**Task details**
Could you set down exactly the lines of the data below, starting at the one that holds "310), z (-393" and ending at the one that holds "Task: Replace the", both included, and only those?

**Supplied records**
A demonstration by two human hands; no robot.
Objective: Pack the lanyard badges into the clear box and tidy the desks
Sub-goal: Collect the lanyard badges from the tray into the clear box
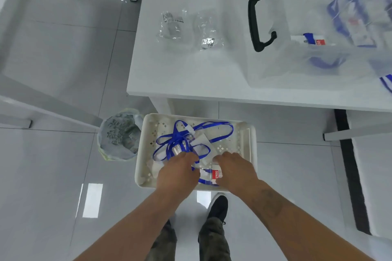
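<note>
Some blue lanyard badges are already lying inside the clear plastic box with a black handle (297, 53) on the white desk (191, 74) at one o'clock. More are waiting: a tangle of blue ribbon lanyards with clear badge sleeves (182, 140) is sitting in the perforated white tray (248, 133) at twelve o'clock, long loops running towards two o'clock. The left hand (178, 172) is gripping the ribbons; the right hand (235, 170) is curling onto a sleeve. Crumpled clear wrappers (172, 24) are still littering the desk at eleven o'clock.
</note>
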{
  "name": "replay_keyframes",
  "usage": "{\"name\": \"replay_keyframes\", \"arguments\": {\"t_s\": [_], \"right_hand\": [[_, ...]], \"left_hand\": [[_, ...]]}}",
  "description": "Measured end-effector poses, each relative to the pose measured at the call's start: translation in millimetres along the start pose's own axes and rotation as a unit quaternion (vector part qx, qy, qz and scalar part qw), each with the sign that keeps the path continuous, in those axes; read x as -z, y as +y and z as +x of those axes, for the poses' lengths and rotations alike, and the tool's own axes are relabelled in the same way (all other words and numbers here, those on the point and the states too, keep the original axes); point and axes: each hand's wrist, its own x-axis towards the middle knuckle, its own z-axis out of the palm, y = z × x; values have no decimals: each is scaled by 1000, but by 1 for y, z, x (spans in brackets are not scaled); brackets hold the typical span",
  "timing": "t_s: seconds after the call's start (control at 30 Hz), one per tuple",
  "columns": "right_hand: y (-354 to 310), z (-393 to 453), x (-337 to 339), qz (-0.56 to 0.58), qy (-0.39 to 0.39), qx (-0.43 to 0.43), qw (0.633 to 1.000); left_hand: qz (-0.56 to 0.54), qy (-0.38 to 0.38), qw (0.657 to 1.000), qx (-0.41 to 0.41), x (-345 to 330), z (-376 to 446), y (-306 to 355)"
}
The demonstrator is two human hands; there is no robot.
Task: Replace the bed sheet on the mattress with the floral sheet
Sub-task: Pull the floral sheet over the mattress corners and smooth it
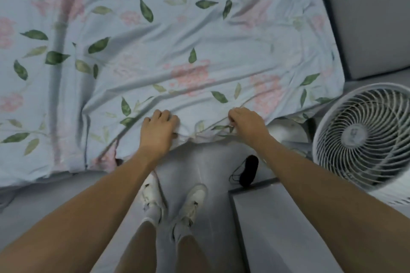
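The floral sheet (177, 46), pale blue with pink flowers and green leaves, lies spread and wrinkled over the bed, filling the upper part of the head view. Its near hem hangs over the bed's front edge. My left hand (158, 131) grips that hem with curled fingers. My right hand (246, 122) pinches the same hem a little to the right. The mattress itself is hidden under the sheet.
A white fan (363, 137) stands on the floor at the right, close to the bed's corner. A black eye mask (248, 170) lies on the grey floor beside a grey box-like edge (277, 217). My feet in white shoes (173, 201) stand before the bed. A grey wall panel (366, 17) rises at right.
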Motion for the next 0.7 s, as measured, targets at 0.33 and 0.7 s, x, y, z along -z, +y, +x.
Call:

**Answer to this task**
  "columns": "right_hand: y (-354 to 310), z (-393 to 453), x (-337 to 339), qz (-0.56 to 0.58), qy (-0.39 to 0.39), qx (-0.43 to 0.43), qw (0.633 to 1.000); left_hand: qz (-0.56 to 0.54), qy (-0.38 to 0.38), qw (0.657 to 1.000), qx (-0.41 to 0.41), x (-345 to 330), z (-376 to 446), y (-306 to 355)"
}
The demonstrator is two human hands; there is no robot.
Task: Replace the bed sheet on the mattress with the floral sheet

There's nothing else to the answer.